Les films de la Piazza passent directement sous les étoiles :

Pour le 60e anniversaire, une nouvelle cabine de projection a été conçue et montée : l'ancienne a été remplacée par un modèle un tant soit peu futuriste, équipé de tous les systèmes anciens et modernes, y compris le HD-VMD, répondant ainsi à tous les paramètres du tout numérique. Ce joyau de la technologie améliorait encore la qualité de l'image et le raffinement des sons.
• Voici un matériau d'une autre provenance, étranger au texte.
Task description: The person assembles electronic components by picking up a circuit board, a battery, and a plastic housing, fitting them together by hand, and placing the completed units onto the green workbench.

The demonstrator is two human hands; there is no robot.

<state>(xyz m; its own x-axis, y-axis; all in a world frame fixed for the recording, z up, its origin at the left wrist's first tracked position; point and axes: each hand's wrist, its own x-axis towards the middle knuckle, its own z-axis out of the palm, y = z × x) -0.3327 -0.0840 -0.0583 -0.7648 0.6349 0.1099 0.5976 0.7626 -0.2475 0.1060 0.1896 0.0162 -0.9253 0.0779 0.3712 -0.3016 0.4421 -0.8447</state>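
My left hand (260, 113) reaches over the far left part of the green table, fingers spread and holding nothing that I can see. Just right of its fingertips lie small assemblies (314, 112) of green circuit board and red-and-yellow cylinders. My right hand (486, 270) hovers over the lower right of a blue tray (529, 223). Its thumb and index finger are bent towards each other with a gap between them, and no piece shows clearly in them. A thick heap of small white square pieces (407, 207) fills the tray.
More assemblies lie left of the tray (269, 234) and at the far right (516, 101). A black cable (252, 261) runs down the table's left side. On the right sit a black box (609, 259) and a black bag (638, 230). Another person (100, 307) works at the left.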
Reste que le volume sonore n'est supportable qu'à distance… Le plus grand écran du monde conçu pour recevoir jusqu'à 7.500 spectateurs et davantage, a proposé en ouverture : Vexille, un manga de Fumihiko Sori, suivi du sublime Saraband du Maître de l'Ile de Farö, Ingmar Bergman, disparu comme Michelangelo Antonioni quelques heures avant l'ouverture du Festival.
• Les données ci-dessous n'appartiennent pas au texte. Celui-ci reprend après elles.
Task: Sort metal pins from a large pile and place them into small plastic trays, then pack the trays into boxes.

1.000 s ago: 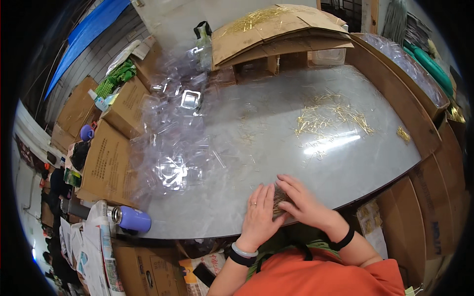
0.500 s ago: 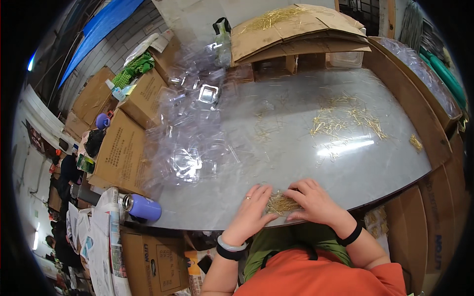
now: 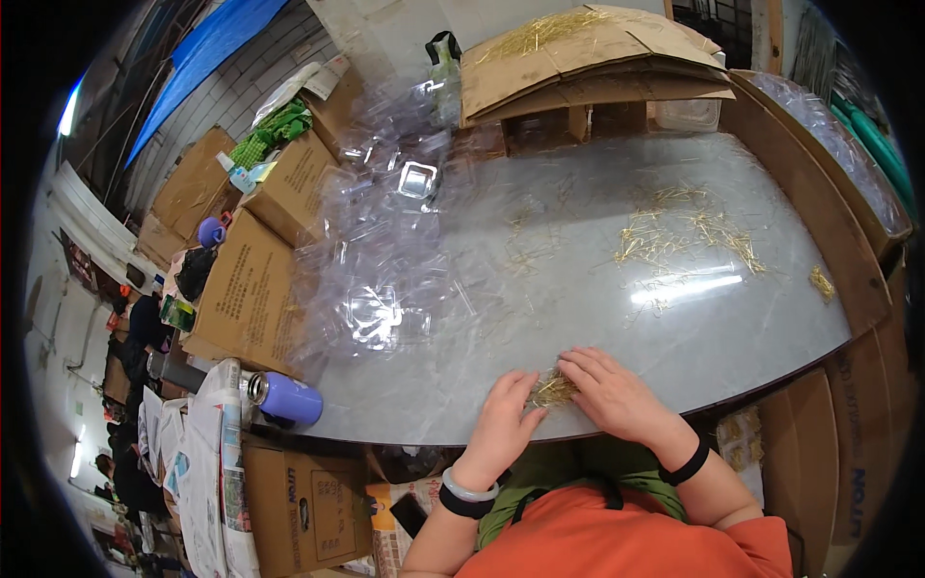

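At the table's near edge, a small heap of thin gold wire pins [image 3: 554, 390] lies between my two hands. My left hand [image 3: 503, 419] curves against its left side, the thumb pointing toward the heap. My right hand [image 3: 614, 393] presses on the right side, its fingers together and bent over part of the pins. Both palms face inward, and the fingertips under the pins are hidden. Farther up the grey table [image 3: 568, 318], more gold pins [image 3: 689, 236] lie scattered on the right. A little clump of them [image 3: 822, 283] sits at the right edge.
Clear plastic boxes [image 3: 385, 260] pile up on the left of the table. A purple bottle [image 3: 289, 400] lies at the near left edge. Cardboard boxes [image 3: 246, 289] line the left. A cardboard shelf [image 3: 588, 72] stands at the back, and a cardboard wall [image 3: 814, 207] borders the right.
My hands have drawn slightly closer together, and the pins between them form a narrower heap. My right fingers cover more of its right side. The view has shifted a little.
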`<control>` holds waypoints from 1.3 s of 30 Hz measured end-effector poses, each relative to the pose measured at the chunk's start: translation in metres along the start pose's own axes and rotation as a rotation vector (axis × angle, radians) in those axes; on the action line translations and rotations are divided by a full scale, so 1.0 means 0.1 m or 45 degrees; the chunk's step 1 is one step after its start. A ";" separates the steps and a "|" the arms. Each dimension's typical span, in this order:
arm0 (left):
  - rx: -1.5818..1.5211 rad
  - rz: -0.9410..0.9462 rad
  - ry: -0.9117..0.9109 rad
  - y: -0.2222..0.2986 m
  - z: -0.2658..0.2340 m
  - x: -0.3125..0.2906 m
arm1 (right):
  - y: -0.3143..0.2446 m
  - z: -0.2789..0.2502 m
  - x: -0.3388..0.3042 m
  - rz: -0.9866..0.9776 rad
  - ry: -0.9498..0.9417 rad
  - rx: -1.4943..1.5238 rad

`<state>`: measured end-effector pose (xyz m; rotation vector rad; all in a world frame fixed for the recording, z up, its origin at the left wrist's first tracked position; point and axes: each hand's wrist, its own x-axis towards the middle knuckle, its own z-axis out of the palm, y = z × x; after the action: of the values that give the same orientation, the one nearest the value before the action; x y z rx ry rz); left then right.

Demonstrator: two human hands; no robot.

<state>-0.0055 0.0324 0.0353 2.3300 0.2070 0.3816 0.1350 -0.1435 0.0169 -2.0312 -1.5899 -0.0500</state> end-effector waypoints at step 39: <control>0.346 0.027 0.051 -0.09 0.02 0.06 | -0.03 -0.07 0.02 -0.065 -0.026 -0.011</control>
<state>0.0002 0.0386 0.0291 2.5946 0.2683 0.4331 0.1347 -0.1443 0.0250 -2.0035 -1.6562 -0.0553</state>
Zabriskie Point, autre film phare d'Antonioni et Bellissima de Visconti faisaient partie de la programmation. Le Festival a ainsi réussi à présenter sur la Piazza - et dans un juste équilibre -, des œuvres cinématographiques exceptionnelles et des films grand public. Ainsi The Bourne Ultimatum de Paul Greengrass déploie avec maestria les codes du film d'espionnage, Matt Damon 'le baby face', a mué et excelle dans cette virilité sportive qui caractérise les acteurs hollywoodiens. Autre grand film de la Piazza, The Drummer de Kenneth Bi, émeut par la beauté du spectacle qu'il nous offre : entendre des batteurs 'zen' dans ce cadre unique où des parcelles de cette sonorité puissante voltigent et ne sont arrêtées par rien, c'est un événement. Des comédies choisies pour la Piazza, ne retenons que des pépites : J'ai toujours rêvé d'être un gangster de Samuel Benchetrit, avec Edouard Baer et Anna Mouglalis et le gagnant du prix du public : Death At a funeral, comédie très 'british' de Frank Oz, où toutes les personnes présentes à l'enterrement vont traverser des épreuves (très drôles pour le public) qui les élèveront au dessus de leur mesquinerie initiale. Mais Waitress d'Adrienne Shelly (3), auteur, scénariste et réalisatrice-actrice du film, avait aussi ses fans. Une histoire simple de trois copines, serveuses, racontée avec grâce, rires et détermination : le chemin d'émancipation passe ici par une sorte de génie d'invention de tartes.
La devise de Frédéric Maire, directeur du Festival, « On investit pour que les films soient les stars… » s'est vérifiée sur la Piazza, où œuvres cinématographiques et films grand public avaient été réunis.
Heike Hurst

(1) Hopkins a incarné plusieurs fois le meurtrier cannibale Hannibal Lecter : cf. Le silence des agneaux
(2) Voyons en France l'attitude de la mère d'Audry Maupin qui rendait visite à Florence Rey et avait témoigné en sa faveur. Chantal Maupin considère qu'en tant que mère, elle n'est coupable de rien… (Libé du 6/8/07) « Coupable de quoi ? »
(3) Adrienne Shelly, l'actrice culte de Hal Hartley, a été assassinée pendant la postproduction de Waitress. Andy Ostroy, son mari, a créé la Adrienne Shelly Foundation à sa mémoire et aussi pour soutenir des femmes-cinéastes.